As for grabbing attention quickly, Joolz also makes a very important point, tying right back into the argument for simple, mobile-optimized copy. Make your point quickly and concisely and you can benefit from higher engagement rates right across your email marketing campaigns.

Less Is More in Email Copy and Design

Superfluous copy is a bugbear of all copywriters. With the shift towards mobile usability and readability, concise copy and clear design are now paramount.

The examples above, courtesy of Reader’s Digest, are exactly the types of copy that will lead to readers switching off midway through an email.

It's understandable that not all companies have dedicated copywriters or UX design experts in-house. If you’re getting by on limited resources though, then you can start improving the returns you achieve from email marketing through the simple process of simplification.
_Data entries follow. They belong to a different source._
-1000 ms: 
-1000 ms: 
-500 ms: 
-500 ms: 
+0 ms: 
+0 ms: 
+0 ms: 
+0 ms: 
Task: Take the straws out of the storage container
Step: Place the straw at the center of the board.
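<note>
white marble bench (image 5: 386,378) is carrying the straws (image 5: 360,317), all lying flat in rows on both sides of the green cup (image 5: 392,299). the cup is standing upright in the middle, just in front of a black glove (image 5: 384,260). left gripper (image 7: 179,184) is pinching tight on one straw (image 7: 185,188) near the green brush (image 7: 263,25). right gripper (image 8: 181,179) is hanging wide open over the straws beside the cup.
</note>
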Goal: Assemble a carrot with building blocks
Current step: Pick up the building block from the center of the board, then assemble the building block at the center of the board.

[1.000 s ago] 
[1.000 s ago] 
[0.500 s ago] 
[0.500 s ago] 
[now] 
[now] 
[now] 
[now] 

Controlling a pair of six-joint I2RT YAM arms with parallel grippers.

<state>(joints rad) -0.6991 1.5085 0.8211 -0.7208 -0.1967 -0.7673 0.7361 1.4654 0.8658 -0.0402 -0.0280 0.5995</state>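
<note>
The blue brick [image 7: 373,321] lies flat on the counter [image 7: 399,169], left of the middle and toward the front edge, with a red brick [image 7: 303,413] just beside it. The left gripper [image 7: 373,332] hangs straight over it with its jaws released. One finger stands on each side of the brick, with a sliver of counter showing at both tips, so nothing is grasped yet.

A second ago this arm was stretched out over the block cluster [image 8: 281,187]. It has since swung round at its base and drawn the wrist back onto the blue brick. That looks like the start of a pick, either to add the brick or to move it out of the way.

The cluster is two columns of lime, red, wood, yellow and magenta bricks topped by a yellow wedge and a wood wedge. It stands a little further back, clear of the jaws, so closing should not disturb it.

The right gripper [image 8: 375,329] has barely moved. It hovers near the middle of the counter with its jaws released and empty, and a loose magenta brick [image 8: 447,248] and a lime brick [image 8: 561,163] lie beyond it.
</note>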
Building on her previous comment, Joolz adds:

“With recipients leading increasingly busy lives and a tendency to read emails on the go, there is a trend towards simpler email design, often minimalistic in style. Our attention spans are reducing and it makes sense that email design addresses this. We consume more email on our mobiles than ever, so a simpler design can be more effective as it is easier to scan quickly.

"Simpler email design is about easy to consume, scannable content that can be digested fast. A single focus message combining copy, layout and colour that is skimmable and enables the reader to act easily. This kind of design enables organisations to deliver timely, fresh and punchy content on a frequent basis. Think lots of white space, simpler images (better for small screens) and blocks of colour to draw the eye.”

What's more, with the surge in wearable technologies, the space that we as digital marketers have to work with is becoming increasingly limited (and, thus, more competitive).

Media is being consumed in ways that we could never have envisaged back at the inception of email. It's our job as email marketers to evolve with these changes by providing content that fits seamlessly into increasingly busy schedules and onto an increasingly varied number of devices. In turn, we can reap the rewards by successfully encouraging higher levels of engagement with the emails we're sending.

Artificial Intelligence in Email Marketing

Artificial Intelligence, or AI, is a term that seems to scare a lot of marketers, particularly if you’ve spent most of your career in traditional forms of marketing and advertising.

In truth, most of the AI that is discussed in the marketing world concerns the automation of processes. Marketing automation is centred around providing the most relevant content at the most suitable time to a specific individual or group, be they existing or potential customers. The intelligent part comes from how AI systems learn from past behaviours to shape future actions.

AI should be seen as the solution to a large number of your processes, rather than another terrifying technological advance to get your head around! It strives not only to replace the traditional (and somewhat arduous) segmentation processes currently in action but to completely transform the levels of relevancy that we, as marketers, are capable of providing to consumers.